Some years this flipping of the calendar page comes abruptly and I bemoan January’s entrance. But this year, I am welcoming it. I need the quiet ordinariness of it. After a year of loud social media, and louder election cycles, much need and a lot of cruelty, I need quiet. After a year of loud doubts, worries and facing my own incapacity to fix things, I need to hear God right here. I need to hear the quiet space that God-With-Us holds open even as I start a new year with no more answers, no new ideas, no better strategies than last year. Maybe we need to hear that it’s not just in the bubbly traditions of Christmas, or in the certainty carved from our resolutions but that the gift of God-With-Us is true in the mundane time of January’s commutes, leftovers, and dampened skies. I need to know God is With Us even in the most ordinary of days and that this IS the promise.
And so I am training my ear. To hear what IS in the ordinary.

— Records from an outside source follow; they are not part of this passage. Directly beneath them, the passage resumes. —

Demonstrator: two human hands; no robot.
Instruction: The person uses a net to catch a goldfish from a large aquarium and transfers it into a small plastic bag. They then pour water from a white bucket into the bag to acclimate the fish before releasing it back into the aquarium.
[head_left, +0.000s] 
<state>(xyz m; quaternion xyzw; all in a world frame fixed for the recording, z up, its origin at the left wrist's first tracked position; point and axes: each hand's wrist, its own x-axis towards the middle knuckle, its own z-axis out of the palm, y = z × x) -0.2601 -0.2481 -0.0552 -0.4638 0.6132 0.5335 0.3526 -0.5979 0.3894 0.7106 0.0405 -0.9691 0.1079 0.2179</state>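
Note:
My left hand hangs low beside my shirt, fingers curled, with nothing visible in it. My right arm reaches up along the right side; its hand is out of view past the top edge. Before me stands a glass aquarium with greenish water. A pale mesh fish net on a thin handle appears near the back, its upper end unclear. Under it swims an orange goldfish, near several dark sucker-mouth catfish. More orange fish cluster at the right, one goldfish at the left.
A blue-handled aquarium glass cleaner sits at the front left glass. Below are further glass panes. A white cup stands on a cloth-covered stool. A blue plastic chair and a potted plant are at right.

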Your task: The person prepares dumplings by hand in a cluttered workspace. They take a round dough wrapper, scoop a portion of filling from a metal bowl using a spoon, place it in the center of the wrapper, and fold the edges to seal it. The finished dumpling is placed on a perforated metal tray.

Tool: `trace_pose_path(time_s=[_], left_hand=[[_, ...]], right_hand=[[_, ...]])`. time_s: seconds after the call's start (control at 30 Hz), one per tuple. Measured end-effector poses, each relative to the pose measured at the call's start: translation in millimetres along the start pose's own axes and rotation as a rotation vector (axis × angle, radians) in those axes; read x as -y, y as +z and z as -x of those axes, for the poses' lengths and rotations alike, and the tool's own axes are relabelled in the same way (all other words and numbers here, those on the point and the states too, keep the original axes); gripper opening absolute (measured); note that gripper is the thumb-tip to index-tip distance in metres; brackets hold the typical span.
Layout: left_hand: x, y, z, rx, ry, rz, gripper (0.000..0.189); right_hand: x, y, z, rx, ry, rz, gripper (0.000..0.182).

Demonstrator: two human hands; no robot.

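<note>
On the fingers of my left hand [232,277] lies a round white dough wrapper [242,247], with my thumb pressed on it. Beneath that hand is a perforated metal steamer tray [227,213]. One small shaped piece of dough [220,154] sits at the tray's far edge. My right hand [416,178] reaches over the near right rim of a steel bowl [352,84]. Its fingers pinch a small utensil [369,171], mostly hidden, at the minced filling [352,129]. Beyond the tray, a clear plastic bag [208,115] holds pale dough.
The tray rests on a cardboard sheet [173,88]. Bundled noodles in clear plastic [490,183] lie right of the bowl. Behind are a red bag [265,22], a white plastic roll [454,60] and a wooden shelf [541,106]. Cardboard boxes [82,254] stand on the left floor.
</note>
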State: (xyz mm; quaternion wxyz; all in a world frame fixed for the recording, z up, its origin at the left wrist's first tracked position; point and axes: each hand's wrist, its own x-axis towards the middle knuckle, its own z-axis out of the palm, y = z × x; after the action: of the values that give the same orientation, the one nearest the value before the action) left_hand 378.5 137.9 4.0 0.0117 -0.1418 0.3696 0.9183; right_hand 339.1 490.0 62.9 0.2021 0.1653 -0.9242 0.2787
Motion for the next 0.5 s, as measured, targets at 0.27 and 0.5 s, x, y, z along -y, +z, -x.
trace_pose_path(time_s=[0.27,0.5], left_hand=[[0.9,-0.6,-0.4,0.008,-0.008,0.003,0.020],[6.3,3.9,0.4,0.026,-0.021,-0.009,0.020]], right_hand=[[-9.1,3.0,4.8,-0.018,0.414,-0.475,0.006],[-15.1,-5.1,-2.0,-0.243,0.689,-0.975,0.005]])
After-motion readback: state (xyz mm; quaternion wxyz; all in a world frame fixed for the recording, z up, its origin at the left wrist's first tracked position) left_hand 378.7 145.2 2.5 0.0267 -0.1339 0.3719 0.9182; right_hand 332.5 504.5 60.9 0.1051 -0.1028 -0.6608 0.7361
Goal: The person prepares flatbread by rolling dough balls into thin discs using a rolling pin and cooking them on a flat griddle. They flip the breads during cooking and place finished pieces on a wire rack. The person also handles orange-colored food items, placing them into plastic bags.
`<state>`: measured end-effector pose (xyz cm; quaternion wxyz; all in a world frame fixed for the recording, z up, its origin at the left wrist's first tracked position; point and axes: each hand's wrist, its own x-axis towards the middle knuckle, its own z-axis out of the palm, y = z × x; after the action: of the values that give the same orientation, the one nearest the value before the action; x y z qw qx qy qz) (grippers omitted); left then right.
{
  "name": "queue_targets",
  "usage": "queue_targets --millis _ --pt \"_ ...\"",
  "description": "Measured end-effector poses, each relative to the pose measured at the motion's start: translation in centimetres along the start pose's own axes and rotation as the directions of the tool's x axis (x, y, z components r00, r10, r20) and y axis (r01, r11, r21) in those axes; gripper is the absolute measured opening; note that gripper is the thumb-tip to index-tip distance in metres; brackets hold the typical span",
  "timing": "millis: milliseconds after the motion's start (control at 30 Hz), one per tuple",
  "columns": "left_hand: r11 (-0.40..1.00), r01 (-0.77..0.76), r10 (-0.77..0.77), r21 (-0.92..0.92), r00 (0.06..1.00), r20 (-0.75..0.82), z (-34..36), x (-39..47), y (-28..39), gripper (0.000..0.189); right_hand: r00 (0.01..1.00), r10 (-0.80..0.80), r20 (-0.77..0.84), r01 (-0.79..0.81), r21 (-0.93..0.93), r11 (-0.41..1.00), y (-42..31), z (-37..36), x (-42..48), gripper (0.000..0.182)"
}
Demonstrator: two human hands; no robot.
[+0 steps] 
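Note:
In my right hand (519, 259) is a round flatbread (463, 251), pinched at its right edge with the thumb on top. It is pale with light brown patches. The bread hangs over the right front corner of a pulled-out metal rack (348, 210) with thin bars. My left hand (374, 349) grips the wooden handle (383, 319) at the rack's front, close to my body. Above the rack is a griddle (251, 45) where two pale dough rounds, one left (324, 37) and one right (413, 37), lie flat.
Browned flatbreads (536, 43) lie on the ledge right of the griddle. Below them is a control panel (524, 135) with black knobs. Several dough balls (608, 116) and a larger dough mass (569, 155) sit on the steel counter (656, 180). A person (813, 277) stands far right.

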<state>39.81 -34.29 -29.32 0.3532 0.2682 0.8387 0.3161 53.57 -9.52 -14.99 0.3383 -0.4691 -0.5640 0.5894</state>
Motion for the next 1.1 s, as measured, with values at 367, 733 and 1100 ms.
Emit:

IF God is going to be anywhere God is going to be there. In the alarm at 5:30am. In the sound of kids clumping down the stairs for breakfast. The sound of God is in the creak of the front door and the roar of the engine turning over. Is there abundant grace in the sounds of movement, commitment and the faithfulness of getting out the door on time? The sound of God is in the singing of my 7 year old and the chatter of my tween as we stop and go in January traffic. The sound of God is in the voice of my husband checking in on my day so far, in his sigh as he tells me how many meetings he has. If God is anywhere, it is in that sigh.
I am listening this year for where God With Us is present in the clacking of keyboard as I try to convey something of the mystery, beauty, justice of a loving God loving us. Oh, how I am not sure what all these words will do, but I am hearing hope even in the attempt. I am listening to God, for God, in the joys of my friends, the worries of my sibling, the questions my retired father is asking. If God is anywhere God is in the discussion about what to bring to Uncle John’s house for dinner, in the way they keep trying to show up for each other. God is in the way the birds shudder from the bush as I walk by, in the way the river tonkles along under the ice as I try to get some exercise. In the stop and go of rush hour, in the ding of a new email, in the bedtime stories, and sound of the dishwasher moving through its cycle – could these be the sounds of grace, of life not lived alone, or without purpose? Do I have ears to hear the deafening presence of the living God in the silence of ordinary life?
Advent carves us out with hope and Christmas opens up a new world, one that says “We are not left alone.” And January meets us with its ordinariness and says, even here. EVEN HERE, in the smallest lives, in the most human of details, God WILL BE KNOWN, reconciled to his creation. This is the promise of the gray, dark, day-after in January that I am longing to hear this year.